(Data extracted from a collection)
# # #

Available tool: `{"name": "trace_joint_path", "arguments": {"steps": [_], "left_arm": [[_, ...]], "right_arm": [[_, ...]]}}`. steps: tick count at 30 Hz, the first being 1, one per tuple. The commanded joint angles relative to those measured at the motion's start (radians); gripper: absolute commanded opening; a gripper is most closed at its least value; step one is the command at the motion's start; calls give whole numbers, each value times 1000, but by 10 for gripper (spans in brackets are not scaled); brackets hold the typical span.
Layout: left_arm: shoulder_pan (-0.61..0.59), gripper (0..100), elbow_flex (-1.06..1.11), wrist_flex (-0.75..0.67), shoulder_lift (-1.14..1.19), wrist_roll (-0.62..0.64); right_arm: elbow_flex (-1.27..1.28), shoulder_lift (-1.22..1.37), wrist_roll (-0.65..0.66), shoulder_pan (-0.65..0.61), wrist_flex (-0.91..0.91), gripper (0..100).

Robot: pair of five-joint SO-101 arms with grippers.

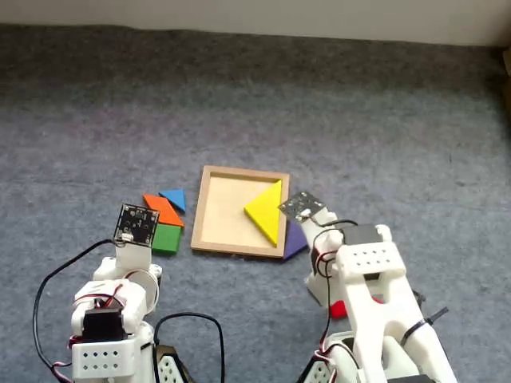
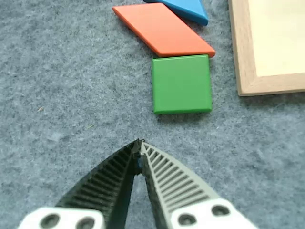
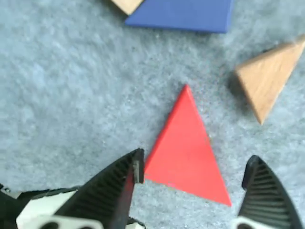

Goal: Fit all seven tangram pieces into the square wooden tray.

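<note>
Status: square wooden tray (image 1: pixel 206 209) sits mid-table on grey carpet (image 1: pixel 359 120). One piece is inside, a large yellow triangle (image 1: pixel 267 209) with its long edge along the tray's right wall. Can't tell if it's seated flat.

On the carpet left of the tray:
- small blue triangle (image 1: pixel 173 198)
- orange parallelogram (image 2: pixel 164 29) just beside the blue triangle
- green square (image 2: pixel 181 84) just beside the parallelogram's near tip, close to the tray's rim but apart from it

Right side: dark blue piece (image 3: pixel 183 14) lies against the tray's near-right corner, partly under the right arm in the high view. Red triangle (image 3: pixel 188 143) is flat on the carpet. A plain wooden triangle (image 3: pixel 267 78) is near it, not touching.

Left gripper (image 2: pixel 139 145) is clenched on nothing, tips together over bare carpet, near the green square but apart from it.

Right gripper (image 3: pixel 195 167) is released, jaws spread wide to either side of the red triangle's broad end, not gripping it.
</note>
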Motion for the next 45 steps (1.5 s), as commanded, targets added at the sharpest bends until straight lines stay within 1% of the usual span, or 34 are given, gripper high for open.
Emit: {"name": "trace_joint_path", "arguments": {"steps": [1,5,11,13,22,26,29,36,40,45], "left_arm": [[-2,6,19,8,-21,-8],[-2,6,19,8,-21,-8],[-2,6,19,8,-21,-8],[-2,6,19,8,-21,-8],[-2,6,19,8,-21,-8],[-2,6,19,8,-21,-8],[-2,6,19,8,-21,-8],[-2,6,19,8,-21,-8],[-2,6,19,8,-21,-8],[-2,6,19,8,-21,-8]], "right_arm": [[-53,-16,89,-13,74,336],[-12,-16,104,-12,64,336],[107,-16,104,-51,-45,336],[130,-16,98,-73,-50,336],[139,-16,98,-77,-56,336],[163,-2,103,-68,-174,335],[248,-4,104,-47,-262,334],[272,-4,104,-44,-294,220],[268,-5,104,-44,-297,213],[197,-4,104,-25,-369,213]]}}
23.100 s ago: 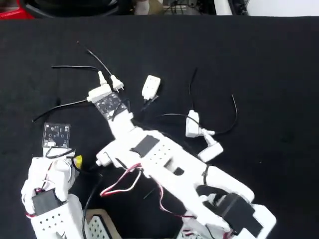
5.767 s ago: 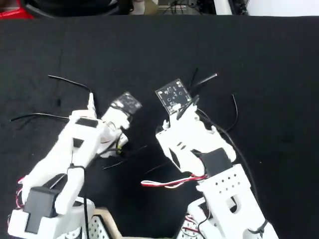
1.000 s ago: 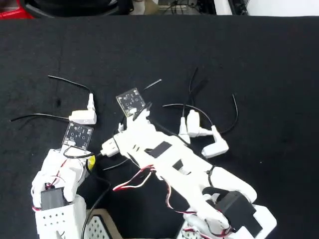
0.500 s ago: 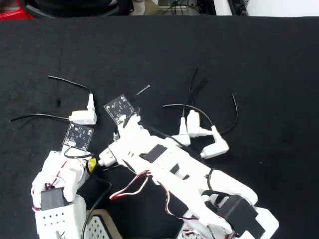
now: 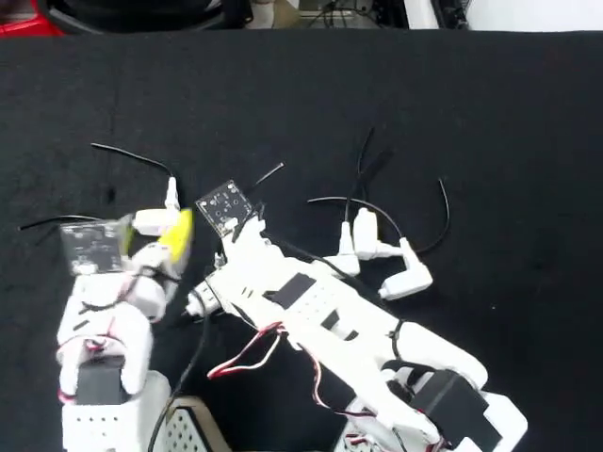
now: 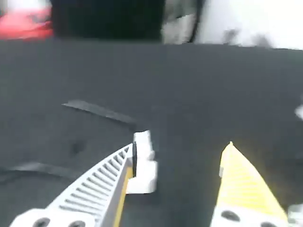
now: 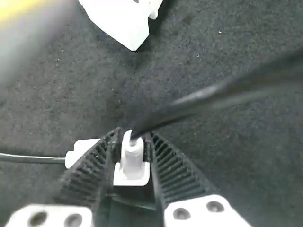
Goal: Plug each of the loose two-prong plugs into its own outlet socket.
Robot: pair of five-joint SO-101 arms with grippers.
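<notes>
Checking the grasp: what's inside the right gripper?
A white plug, its black cord running out, sits clamped between the fingers of the right gripper. Its prongs are covered by the fingers and the plug's own body, so they can't be seen.

Table (image 5: 509,113) was matte black; left gripper (image 6: 182,145) had one yellow finger (image 6: 241,184), one white ribbed finger (image 6: 94,189); right gripper (image 7: 131,137) had black ridged fingers (image 7: 92,170), white plug (image 7: 132,161) between them, black cord (image 7: 227,94); red and white wires (image 5: 240,353) at six o'clock, on white arm (image 5: 320,311)
</notes>
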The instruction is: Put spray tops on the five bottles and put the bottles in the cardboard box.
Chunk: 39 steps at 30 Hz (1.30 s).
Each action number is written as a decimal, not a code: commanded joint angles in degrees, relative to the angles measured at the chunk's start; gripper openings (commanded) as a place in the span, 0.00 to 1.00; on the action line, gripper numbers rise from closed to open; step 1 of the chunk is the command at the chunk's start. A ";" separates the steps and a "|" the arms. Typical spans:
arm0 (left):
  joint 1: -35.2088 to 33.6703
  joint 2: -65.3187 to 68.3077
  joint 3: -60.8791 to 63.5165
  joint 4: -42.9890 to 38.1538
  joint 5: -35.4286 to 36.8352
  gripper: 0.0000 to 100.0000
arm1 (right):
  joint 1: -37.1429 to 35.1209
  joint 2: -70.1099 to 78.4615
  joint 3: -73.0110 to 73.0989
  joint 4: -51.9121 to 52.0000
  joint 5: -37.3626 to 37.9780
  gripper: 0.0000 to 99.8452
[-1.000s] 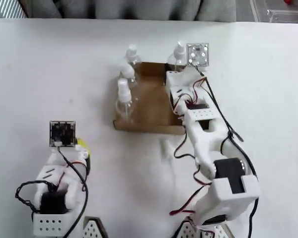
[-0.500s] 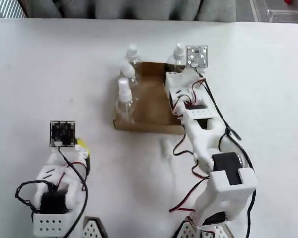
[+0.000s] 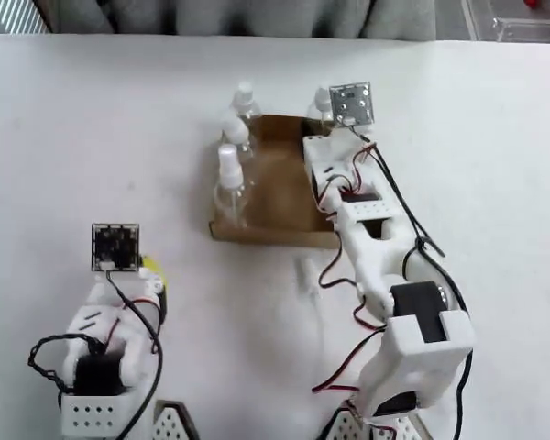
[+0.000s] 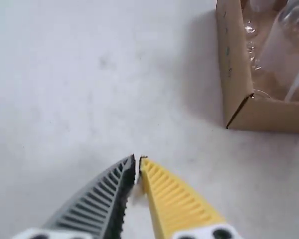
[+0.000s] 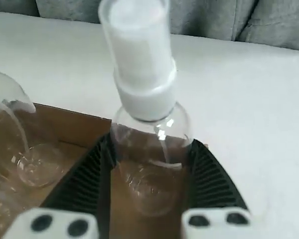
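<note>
A clear bottle (image 5: pixel 149 124) with a white spray top (image 5: pixel 139 59) stands up straight at the far corner of the cardboard box (image 3: pixel 280 197). The right fingers (image 5: pixel 87 181) are clamped on it, one black finger on each side of its round body. I cannot tell if its bottom rests on the box floor.

The right arm (image 3: pixel 385 257) is stretched out long from the near edge of the bench (image 3: pixel 92 110) to that corner. In the high view the arm's wrist covers the fingers, and the clear bottle's (image 3: pixel 323 101) top peeks out beside it. The right wrist view shows the grip plainly, with the brown box wall (image 5: pixel 65 119) behind the bottle.

Three more bottles line the side of the box nearer the left arm: a far one (image 3: pixel 245 99), a middle one (image 3: pixel 236 133) and a near one (image 3: pixel 229 179). Each has a white top. That makes four bottles I can count in the high view, and one box.

The left arm (image 3: pixel 110 339) is folded back low, well apart from the box. The left fingers (image 4: pixel 169 194), one grey and one yellow, are together at the tips, holding nothing, above bare bench. The left wrist view also shows a corner of the box (image 4: pixel 236 94) with clear plastic inside
</note>
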<state>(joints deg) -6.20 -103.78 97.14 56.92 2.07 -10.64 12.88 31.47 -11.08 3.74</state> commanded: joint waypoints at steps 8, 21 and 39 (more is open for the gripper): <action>-0.57 -0.84 -0.18 0.00 -0.62 0.02 | -0.48 -0.22 0.70 -0.40 1.49 0.02; -0.57 -0.84 -0.18 0.00 -0.62 0.02 | -1.01 -0.22 2.02 -0.40 1.58 0.15; -0.57 -0.84 -0.18 0.09 -0.62 0.02 | -1.10 -0.22 2.55 -0.66 1.58 0.21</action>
<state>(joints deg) -6.20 -103.78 97.14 56.92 2.07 -11.43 13.41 34.37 -11.08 4.62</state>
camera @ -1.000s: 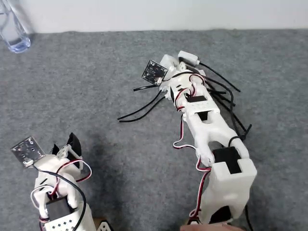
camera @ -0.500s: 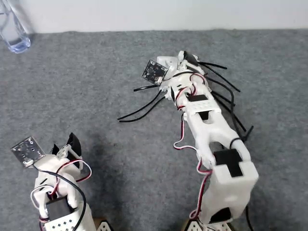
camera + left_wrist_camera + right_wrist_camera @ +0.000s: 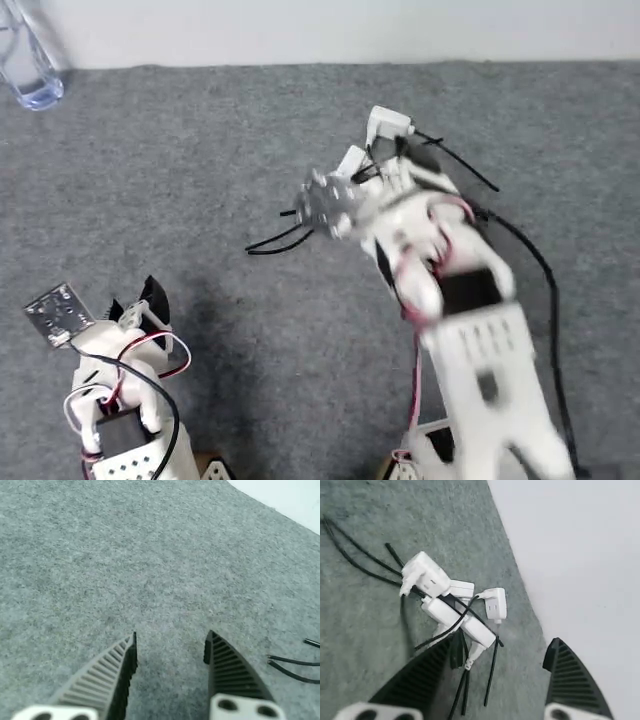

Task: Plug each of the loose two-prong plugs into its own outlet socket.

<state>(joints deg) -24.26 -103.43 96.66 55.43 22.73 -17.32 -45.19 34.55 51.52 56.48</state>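
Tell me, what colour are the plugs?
The plugs are white; the right wrist view shows them best.

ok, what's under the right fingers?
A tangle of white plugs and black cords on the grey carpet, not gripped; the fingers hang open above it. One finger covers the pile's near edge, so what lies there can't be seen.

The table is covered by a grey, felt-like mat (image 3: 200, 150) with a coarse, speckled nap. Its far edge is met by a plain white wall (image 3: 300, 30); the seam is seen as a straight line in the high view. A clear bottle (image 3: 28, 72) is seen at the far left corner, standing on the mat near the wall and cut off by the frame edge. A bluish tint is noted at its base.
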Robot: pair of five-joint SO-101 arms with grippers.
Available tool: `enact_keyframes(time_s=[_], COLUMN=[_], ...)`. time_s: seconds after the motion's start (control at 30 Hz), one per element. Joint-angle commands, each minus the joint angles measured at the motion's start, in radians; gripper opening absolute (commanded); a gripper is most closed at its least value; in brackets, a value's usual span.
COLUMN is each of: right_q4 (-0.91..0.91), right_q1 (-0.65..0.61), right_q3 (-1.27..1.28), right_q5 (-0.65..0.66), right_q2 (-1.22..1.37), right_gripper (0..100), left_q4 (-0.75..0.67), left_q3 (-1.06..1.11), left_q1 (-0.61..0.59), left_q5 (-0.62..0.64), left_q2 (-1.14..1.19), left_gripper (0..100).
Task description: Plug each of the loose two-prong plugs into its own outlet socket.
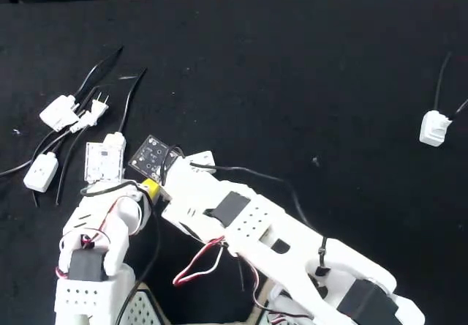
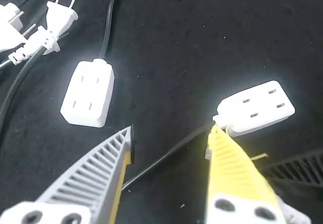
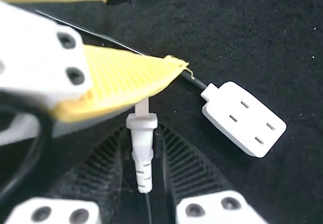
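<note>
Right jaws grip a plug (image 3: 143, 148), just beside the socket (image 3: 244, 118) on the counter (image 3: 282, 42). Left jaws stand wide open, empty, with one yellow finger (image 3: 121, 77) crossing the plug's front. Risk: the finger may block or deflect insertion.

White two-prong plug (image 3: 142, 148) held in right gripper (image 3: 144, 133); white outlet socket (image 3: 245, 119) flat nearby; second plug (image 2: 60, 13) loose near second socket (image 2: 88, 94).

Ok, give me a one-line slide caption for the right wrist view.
Right gripper holding a white two-prong plug near a white outlet socket, the left arm's yellow finger covering its prongs.
</note>
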Motion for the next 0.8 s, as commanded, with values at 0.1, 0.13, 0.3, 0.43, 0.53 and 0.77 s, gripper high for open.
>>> enact_keyframes(time_s=[0.1,0.13,0.3,0.43,0.53,0.77], right_q4=[-0.034,-0.040,-0.038,-0.034,-0.034,-0.034], right_q1=[-0.011,-0.011,-0.011,-0.011,-0.009,-0.005], right_q3=[-0.031,-0.030,-0.030,-0.015,0.038,0.114], right_q5=[-0.029,-0.029,-0.026,-0.026,-0.025,-0.023], right_q2=[-0.042,-0.042,-0.042,-0.079,-0.180,-0.321], right_gripper=[1.0,1.0,1.0,1.0,1.0,1.0], left_q4=[-0.017,-0.017,-0.017,-0.017,-0.015,-0.017], left_q3=[-0.005,-0.005,-0.005,-0.005,-0.005,-0.005], left_q1=[0.007,0.007,0.007,0.007,0.005,0.005], left_q5=[0.072,0.072,0.068,0.066,0.066,0.066], left_q2=[0.006,0.006,0.006,0.006,0.006,0.006], left_gripper=[24,24,24,24,24,24])
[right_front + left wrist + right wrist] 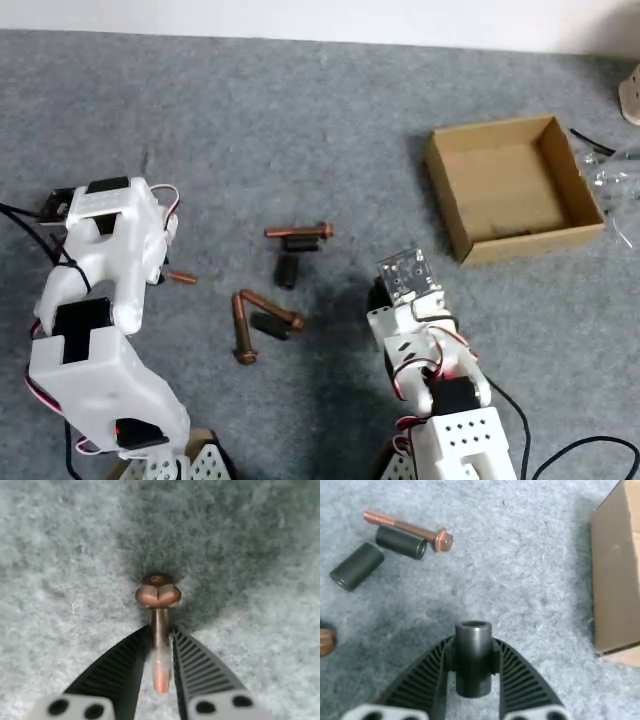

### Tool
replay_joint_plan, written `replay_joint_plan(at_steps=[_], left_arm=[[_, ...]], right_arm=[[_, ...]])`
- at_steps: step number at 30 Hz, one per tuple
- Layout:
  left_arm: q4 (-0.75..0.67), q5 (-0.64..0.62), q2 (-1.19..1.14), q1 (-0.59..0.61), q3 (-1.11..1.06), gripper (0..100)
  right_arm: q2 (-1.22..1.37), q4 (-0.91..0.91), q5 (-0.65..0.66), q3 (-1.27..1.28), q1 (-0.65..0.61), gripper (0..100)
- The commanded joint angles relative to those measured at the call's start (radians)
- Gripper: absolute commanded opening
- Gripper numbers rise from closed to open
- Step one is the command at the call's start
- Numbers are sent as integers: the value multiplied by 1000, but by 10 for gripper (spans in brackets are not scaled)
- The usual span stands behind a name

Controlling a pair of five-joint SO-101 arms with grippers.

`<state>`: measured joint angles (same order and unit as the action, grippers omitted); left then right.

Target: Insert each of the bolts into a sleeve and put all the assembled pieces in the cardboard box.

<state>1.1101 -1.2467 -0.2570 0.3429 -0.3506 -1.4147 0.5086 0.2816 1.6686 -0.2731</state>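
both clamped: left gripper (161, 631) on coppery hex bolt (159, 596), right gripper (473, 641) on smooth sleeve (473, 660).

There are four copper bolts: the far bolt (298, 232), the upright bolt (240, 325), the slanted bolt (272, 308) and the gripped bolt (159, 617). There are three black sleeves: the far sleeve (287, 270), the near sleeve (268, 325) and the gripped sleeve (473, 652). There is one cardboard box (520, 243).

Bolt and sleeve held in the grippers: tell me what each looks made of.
The bolt: metal, apparently copper-plated steel, judging by its glossy reddish-brown sheen. The sleeve: dark, smooth, semi-matte cylinder with soft reflections; blackened metal or hard plastic, cannot tell which.
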Motion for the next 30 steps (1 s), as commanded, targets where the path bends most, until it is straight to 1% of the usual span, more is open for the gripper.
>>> replay_joint_plan(at_steps=[1,5,9,11,14,19,22,25,27,30], left_arm=[[3,94,91,10,53,4],[37,272,265,4,64,4],[87,442,504,-5,54,4],[109,503,630,-5,54,4],[137,543,799,-5,53,4],[189,546,1024,-5,-1,4],[189,566,1155,-5,-96,4],[186,672,1303,-13,-209,4],[181,715,1408,-27,-297,4],[180,727,1555,-53,-423,4]], right_arm=[[-13,-39,14,12,8,5],[-13,-39,14,12,8,5],[-13,-39,14,12,7,5],[-13,-39,14,12,7,5],[-13,-39,14,12,7,5],[-15,-39,14,12,7,5],[-15,-39,14,12,7,5],[-15,-39,14,12,7,5],[-15,-39,14,12,7,5],[-15,-39,14,12,7,5]])
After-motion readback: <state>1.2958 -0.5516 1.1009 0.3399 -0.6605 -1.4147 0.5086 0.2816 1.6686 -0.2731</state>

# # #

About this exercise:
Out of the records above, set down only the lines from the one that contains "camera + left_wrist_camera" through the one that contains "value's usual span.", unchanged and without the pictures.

Result for this task:
camera + left_wrist_camera + right_wrist_camera @ +0.000s: 

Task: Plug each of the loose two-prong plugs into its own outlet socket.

<state>(joints deg) -24.26 -103.43 96.66 55.43 22.73 -17.32 -45.19 34.55 51.52 56.48</state>
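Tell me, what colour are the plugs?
The plugs are white; the right wrist view shows them best.

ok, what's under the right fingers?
A tangle of white plugs and black cords on the grey carpet, not gripped; the fingers hang open above it. One finger covers the pile's near edge, so what lies there can't be seen.

The table is covered by a grey, felt-like mat (image 3: 200, 150) with a coarse, speckled nap. Its far edge is met by a plain white wall (image 3: 300, 30); the seam is seen as a straight line in the high view. A clear bottle (image 3: 28, 72) is seen at the far left corner, standing on the mat near the wall and cut off by the frame edge. A bluish tint is noted at its base.
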Robot: pair of five-joint SO-101 arms with grippers.
Available tool: `enact_keyframes(time_s=[_], COLUMN=[_], ...)`. time_s: seconds after the motion's start (control at 30 Hz), one per element. Joint-angle commands, each minus the joint angles measured at the motion's start, in radians; gripper opening absolute (commanded); a gripper is most closed at its least value; in brackets, a value's usual span.

The exercise is complete.